Figure 2:(animation) Dynamic volumetric of upper-airway collapse in the first naturally sleeping OSA patient. Shown here is a mid-sagittal slice and few axial cuts from the velopharynx to the hypopharynx region. Note the collapse is largely identified at the velopharynx region. Furthermore, the collapse is concentric in nature (i.e, collapse occurring along both anterior-posterior and lateral directions).

Figure 3:(animation) Dynamic volumetric of upper-airway collapse in the second naturally sleeping OSA patient. This patient was also simultaneously under the BiPAP therapy. This figure shows the representation when the BiPAP pressure settings were 13/8 H20 cm.
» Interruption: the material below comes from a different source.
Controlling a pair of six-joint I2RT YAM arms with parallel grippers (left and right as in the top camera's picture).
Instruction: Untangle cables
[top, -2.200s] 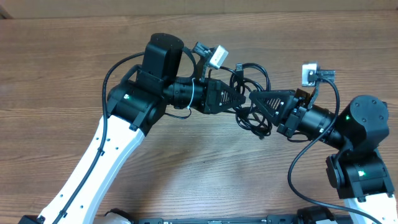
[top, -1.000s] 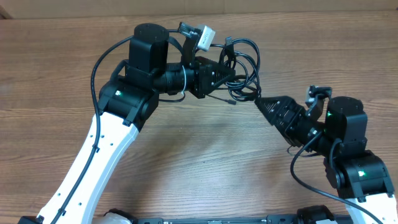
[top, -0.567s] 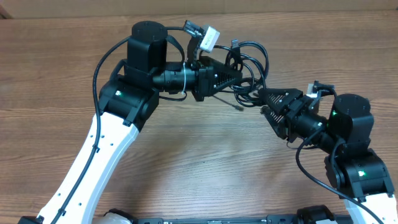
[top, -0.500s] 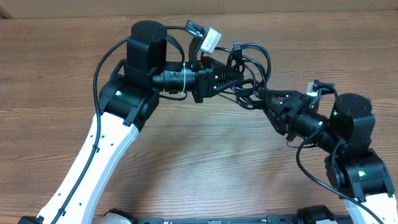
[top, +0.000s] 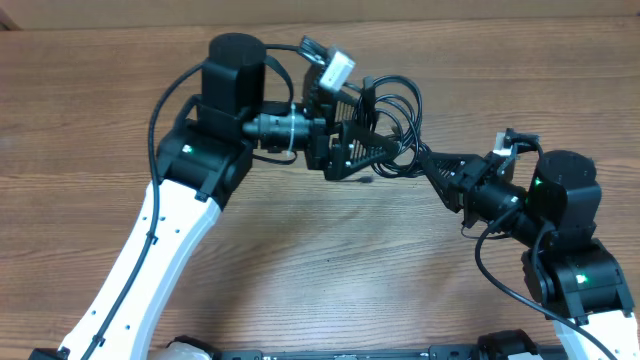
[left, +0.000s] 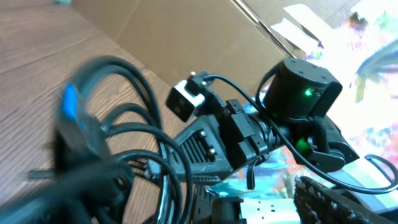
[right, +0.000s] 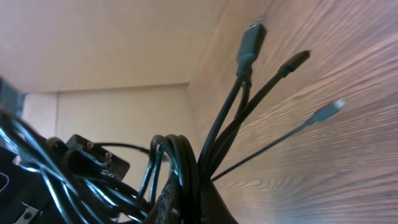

Note that this subject had a larger tongue volume anatomy, and thus had a narrower airway opening. This opening airway was maintained due to the BiPAP therapy. The change in the airway lumen size occurs based on the supplied pressure settings.

Figure 4: Comparison of airway lumen size at the velopharynx with BiPAP pressure settings of 13/8 and 10/5 H20cm. Note with the 10/5setting, the airway lumen size has a narrower opening compared to the airway lumen size with the 13/8setting.